How do I begin to put into words the flood of emotions I am having today and the days leading up to this day? I'm not sure I can do it. My heart aches....it has this whole year, but this day brings me right back to Sept. 15, 2008. You can read about that day here.
I think I've moved beyond the disbelief that I had for at least the first six months after Joy's birth/ death, although I'm feeling that today. Maybe it's just the disbelief that it's already been a year? What a crazy year.

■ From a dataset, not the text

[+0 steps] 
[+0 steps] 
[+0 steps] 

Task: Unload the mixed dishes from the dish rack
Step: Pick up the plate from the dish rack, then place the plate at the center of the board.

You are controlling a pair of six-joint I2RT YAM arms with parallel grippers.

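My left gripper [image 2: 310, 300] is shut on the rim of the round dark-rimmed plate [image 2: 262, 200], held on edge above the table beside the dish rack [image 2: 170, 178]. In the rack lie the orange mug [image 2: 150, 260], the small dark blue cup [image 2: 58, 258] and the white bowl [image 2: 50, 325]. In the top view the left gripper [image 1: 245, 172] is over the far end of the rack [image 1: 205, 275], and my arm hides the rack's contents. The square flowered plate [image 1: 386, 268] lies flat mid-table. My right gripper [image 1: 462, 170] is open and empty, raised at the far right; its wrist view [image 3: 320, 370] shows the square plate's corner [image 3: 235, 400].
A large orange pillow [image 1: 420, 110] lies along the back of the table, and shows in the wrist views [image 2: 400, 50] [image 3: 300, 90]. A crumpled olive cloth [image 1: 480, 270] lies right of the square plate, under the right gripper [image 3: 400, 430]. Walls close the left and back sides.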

Something that has truly helped me through this last year has been many of you. My family, dear friends, some of which I've never met face to face, some of which I haven't seen in years and those of you who have connected with me through a similar experience. Your love, support, prayers, and extension of God's love to me have helped ease some of the pain and grief. Despite all the pain, my life really does feel so much richer because of Joy, which is really difficult for me to put into words. It's just a depth that I feel in my bones. I still don't have all the answers to my "whys" and may never know this side of heaven, but I take comfort in the One who knows all, who gives me enough grace to face each new day, who provides me with the peace and comfort I need and loves me despite all my worldly imperfections...because trust me, there are many.
I'm hoping to post some pictures either later today or some time this week of some of the things we did today as a family to celebrate Joy's life and her 1st birthday. But in the mean time, let me leave you with this scripture from Isaiah that brings me comfort when I am going through things I just don't understand and I start to question God.

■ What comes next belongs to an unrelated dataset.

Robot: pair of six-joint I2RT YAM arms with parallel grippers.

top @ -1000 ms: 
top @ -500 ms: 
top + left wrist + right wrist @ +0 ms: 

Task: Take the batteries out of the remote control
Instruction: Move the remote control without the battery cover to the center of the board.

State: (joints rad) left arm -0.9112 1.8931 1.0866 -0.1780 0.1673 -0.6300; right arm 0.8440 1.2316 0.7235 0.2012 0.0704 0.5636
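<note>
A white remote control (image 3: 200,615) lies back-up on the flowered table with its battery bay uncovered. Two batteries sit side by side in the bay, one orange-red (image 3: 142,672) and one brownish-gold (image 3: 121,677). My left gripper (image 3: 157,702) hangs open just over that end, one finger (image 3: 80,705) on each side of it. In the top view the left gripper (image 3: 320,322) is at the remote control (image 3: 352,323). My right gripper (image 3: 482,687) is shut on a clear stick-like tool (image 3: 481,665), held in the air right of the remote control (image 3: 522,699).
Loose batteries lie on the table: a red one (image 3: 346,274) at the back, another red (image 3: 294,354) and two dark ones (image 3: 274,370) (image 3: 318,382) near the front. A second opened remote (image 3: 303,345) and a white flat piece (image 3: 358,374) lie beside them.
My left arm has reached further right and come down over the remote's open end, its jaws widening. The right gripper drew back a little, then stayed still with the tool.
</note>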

Isaiah 55:8-12 For my thoughts are not your thoughts, neither are your ways my ways, declares the Lord. As the heavens are higher than the earth, so are my ways higher than your ways and my thoughts than your thoughts. As the rain and the snow come down from heaven, and do not return to it without watering the earth and making it bud and flourish, so that it yields seed for the sower and bread for the eater. So is my word that goes out from my mouth; It will not return to me empty, but will accomplish what I desire and achieve the purpose for which I sent it. You will go out in joy and be lead forth in peace; the mountains and hills will burst into song before you, and the trees of the field will clap their hands.
the storm is brewing
8 years ago
2 comments:
Happy Birthday Joy! I can't wait to meet you (and your Mommy) in Heaven someday soon! I'm so glad your mommy got to have you in her life, even for just a short time!
She is beautiful. I am so very sorry for your loss. I too have lost a child, a son May 15,2008 from his umbilical cord being twisted. I hope you are able to find some peace, remember no matter where you are Joy is always watching over you.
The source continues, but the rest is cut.